Step 4 — Follow-up: Auditor sends confirmation to XYZ Bank on 5th April. By 20th April no response is received. Auditor re-verifies the bank's address and sends a follow-up request on 25th April. This is proper procedure under SA 505.

### Example 3

Management Refusal — Reasonable: Management explains that the confirming party (a key customer) is currently in litigation with the entity and any correspondence could be used against the entity. The auditor evaluates this reason as valid and performs alternative procedures such as reviewing post-balance-sheet receipts from the customer.

### Example 4

Management Refusal — Not Reasonable: Management refuses without any credible explanation.
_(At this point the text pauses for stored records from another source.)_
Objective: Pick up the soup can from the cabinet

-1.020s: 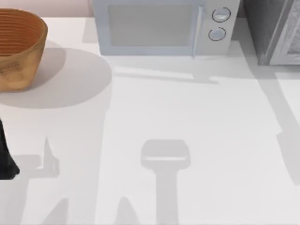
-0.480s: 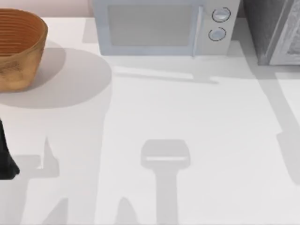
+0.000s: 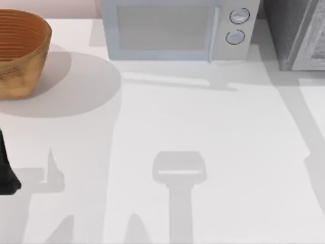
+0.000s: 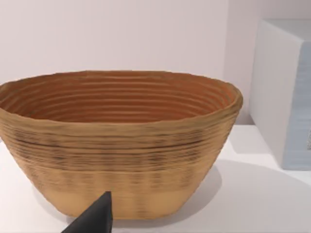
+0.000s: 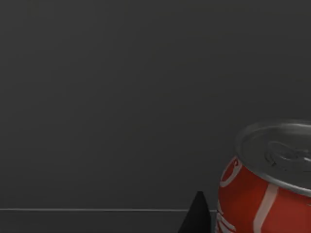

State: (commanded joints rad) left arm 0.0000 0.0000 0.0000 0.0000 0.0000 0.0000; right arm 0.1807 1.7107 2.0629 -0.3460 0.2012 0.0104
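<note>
The soup can (image 5: 265, 189) shows in the right wrist view as a red cylinder with white markings and a grey metal lid, standing before a dark grey wall of the cabinet (image 5: 121, 97). A black tip of my right gripper (image 5: 197, 216) sits just beside the can, with a narrow gap between them. From above, the cabinet (image 3: 289, 30) is the dark speckled box with a pale panel at the far right corner. My left arm (image 3: 6, 170) is parked at the table's left edge, and a black tip of my left gripper (image 4: 95, 221) points at a basket.
A woven brown basket (image 3: 20, 51) stands at the far left, and fills most of the left wrist view (image 4: 121, 141). A white microwave (image 3: 172, 30) with two round dials sits at the back middle, just left of the cabinet. Arm shadows lie across the white table (image 3: 213, 127).
The shadow near the table's right edge has slid slightly toward the front. Basket, microwave, cabinet and left arm stay where they were.
</note>
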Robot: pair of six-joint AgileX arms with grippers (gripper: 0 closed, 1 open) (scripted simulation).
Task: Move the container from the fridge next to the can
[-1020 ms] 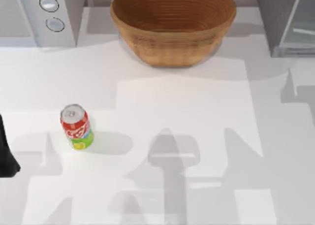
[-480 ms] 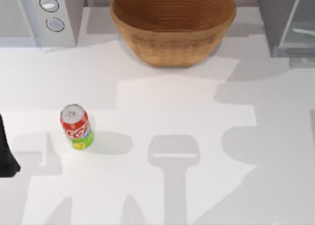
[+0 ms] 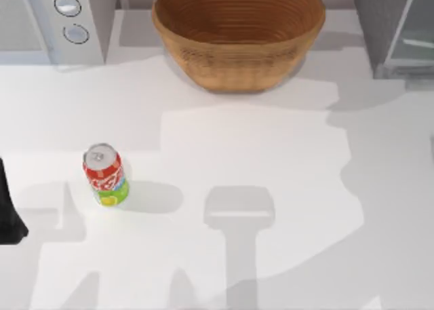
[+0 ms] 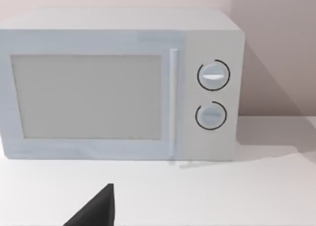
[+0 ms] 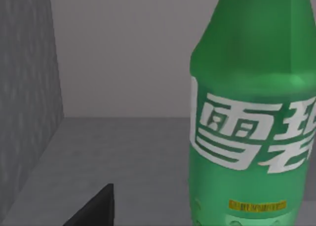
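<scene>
- Bottle (image 5: 252, 132) upright inside the grey fridge (image 3: 393, 28), close before the right wrist camera.
- Can (image 3: 105, 176) stands at table left.
- Left arm (image 3: 8, 208) at left edge.
- Finger states: cannot tell for either.

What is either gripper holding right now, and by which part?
Nothing is visibly held. The right wrist view shows the green bottle standing close ahead inside the fridge; whether that gripper grips it cannot be told.

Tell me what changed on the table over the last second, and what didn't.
Only the grey shadows on the white table shifted, at its right side. The short red soda can, brown wicker bowl, white microwave and grey fridge stayed put. Nothing was visibly gripped or released.
</scene>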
Auditor determines the refusal is unreasonable, communicates with TCWG under SA 260, and considers the impact on the audit opinion under SA 705.

⚠️ Common exam mistakes

  • Skipping Step 2 (selecting appropriate confirming party) — sending confirmation to someone with no knowledge of the specific transaction produces unreliable evidence.
  • Not considering management's authorisation in the confirmation design — some confirming parties will only respond if management has authorised the request.
  • Accepting management's refusal without performing the three mandatory steps: inquire, evaluate implications, perform alternative procedures.
  • Treating 'refusal is reasonable' as the end of the matter — even when refusal is reasonable, the auditor must still attempt alternative procedures; it is only if those also fail that SA 260/SA 705 is triggered.
Bare-Act text Management's Refusal to Allow the Auditor to Send a Confirmation Request · SA 505 — External Confirmations · click to expand
If management refuses to allow the auditor to send a confirmation request, the auditor shall: (a) inquire as to management's reasons for the refusal, and seek audit evidence as to their validity and reasonableness; (b) evaluate the implications of management's refusal on the auditor's assessment of the relevant risks of material misstatement, including the risk of fraud, and on the nature, timing and extent of other audit procedures; and (c) perform alternative audit procedures designed to obtain relevant and reliable audit evidence.